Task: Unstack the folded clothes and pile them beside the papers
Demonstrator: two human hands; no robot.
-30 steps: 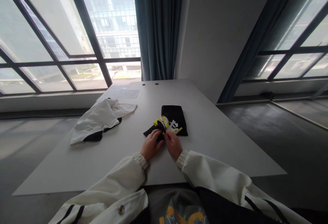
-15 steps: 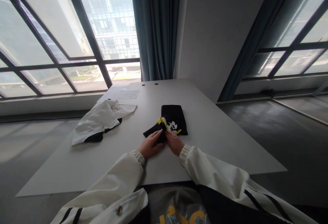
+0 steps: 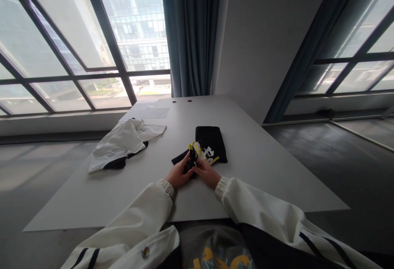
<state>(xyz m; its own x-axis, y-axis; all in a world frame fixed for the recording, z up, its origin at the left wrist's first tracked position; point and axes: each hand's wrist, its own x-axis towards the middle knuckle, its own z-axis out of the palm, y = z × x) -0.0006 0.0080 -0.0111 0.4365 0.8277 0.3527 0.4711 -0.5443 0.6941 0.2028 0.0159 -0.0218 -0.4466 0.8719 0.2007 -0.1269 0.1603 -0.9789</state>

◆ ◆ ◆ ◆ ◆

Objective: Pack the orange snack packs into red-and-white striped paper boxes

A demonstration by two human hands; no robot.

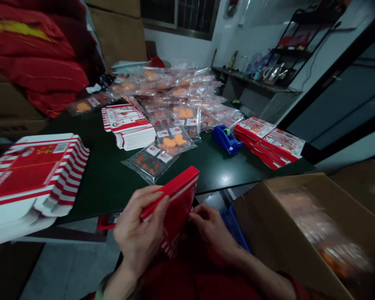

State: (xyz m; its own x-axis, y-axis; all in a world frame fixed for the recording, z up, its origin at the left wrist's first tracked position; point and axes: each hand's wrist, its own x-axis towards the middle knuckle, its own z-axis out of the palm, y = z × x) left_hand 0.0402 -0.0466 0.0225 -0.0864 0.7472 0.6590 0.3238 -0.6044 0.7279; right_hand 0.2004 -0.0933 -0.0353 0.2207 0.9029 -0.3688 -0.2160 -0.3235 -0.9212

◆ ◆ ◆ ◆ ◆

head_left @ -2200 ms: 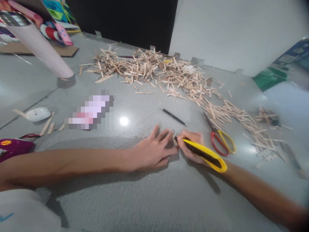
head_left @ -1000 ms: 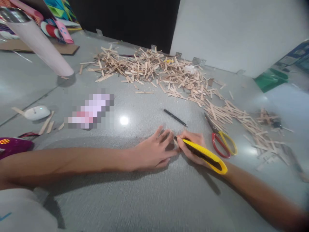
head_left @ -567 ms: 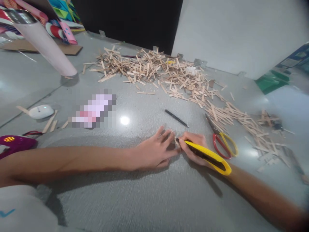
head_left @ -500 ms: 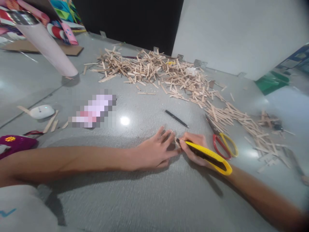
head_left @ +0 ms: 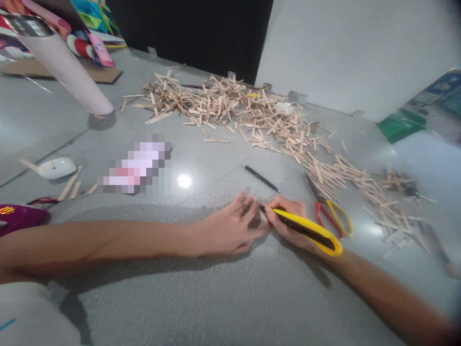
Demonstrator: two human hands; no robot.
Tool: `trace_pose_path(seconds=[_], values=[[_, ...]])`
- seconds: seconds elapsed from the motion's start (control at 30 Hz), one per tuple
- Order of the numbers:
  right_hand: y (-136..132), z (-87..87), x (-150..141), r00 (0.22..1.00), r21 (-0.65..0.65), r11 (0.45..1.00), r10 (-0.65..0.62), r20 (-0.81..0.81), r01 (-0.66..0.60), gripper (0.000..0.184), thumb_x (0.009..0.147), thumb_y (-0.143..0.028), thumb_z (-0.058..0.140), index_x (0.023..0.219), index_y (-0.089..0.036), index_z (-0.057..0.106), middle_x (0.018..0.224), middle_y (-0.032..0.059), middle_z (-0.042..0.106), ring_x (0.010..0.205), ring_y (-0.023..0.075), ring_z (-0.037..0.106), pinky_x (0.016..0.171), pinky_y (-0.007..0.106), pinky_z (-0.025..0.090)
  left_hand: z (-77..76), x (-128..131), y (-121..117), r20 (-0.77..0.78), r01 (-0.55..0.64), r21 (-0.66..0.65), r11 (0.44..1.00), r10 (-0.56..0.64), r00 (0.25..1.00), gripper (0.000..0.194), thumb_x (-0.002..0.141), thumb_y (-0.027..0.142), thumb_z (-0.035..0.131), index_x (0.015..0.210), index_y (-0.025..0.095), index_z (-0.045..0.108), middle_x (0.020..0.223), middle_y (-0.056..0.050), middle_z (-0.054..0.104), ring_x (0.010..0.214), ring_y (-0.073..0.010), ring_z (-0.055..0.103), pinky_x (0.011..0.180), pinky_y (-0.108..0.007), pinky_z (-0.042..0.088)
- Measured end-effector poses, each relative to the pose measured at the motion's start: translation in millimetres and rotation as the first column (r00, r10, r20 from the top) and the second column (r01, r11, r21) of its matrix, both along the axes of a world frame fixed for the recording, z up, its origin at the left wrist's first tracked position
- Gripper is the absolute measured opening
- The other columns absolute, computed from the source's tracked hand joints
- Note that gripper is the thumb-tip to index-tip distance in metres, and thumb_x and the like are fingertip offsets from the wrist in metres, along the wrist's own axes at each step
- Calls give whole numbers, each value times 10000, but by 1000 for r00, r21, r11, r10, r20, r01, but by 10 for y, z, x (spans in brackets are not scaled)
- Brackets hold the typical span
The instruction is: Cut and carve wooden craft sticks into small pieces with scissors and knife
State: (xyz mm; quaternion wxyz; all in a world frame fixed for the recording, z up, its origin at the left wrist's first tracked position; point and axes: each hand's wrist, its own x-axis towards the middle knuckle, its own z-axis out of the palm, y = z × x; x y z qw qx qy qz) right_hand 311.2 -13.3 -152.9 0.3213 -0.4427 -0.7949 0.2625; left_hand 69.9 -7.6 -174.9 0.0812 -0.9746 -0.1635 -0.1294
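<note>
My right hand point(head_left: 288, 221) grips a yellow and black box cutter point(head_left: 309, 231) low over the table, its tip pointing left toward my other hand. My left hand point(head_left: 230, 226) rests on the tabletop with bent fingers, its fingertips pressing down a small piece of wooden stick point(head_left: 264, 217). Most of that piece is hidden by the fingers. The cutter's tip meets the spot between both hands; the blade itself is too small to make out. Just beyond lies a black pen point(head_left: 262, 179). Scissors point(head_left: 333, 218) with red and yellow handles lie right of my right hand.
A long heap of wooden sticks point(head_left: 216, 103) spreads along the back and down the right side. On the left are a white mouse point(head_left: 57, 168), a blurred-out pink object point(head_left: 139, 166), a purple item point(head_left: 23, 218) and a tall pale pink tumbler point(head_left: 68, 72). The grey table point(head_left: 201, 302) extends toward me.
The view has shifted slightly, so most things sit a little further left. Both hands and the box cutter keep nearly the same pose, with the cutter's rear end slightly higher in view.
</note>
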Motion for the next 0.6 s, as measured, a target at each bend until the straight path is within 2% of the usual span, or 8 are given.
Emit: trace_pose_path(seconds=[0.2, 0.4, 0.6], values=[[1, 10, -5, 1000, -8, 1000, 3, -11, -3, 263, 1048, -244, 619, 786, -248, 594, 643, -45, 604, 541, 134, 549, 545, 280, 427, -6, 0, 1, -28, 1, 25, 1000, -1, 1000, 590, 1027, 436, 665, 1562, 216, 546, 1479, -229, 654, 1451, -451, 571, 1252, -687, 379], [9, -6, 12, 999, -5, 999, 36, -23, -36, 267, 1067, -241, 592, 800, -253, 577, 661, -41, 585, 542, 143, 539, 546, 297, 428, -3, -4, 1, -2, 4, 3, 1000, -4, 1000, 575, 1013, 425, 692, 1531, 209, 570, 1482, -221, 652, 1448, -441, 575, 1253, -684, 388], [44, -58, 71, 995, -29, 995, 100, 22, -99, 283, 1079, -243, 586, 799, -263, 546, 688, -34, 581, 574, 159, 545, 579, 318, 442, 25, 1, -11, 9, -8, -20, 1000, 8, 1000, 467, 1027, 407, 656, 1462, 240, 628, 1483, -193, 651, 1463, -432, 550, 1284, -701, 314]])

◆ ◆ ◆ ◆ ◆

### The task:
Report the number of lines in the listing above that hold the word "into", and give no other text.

### Answer space:
2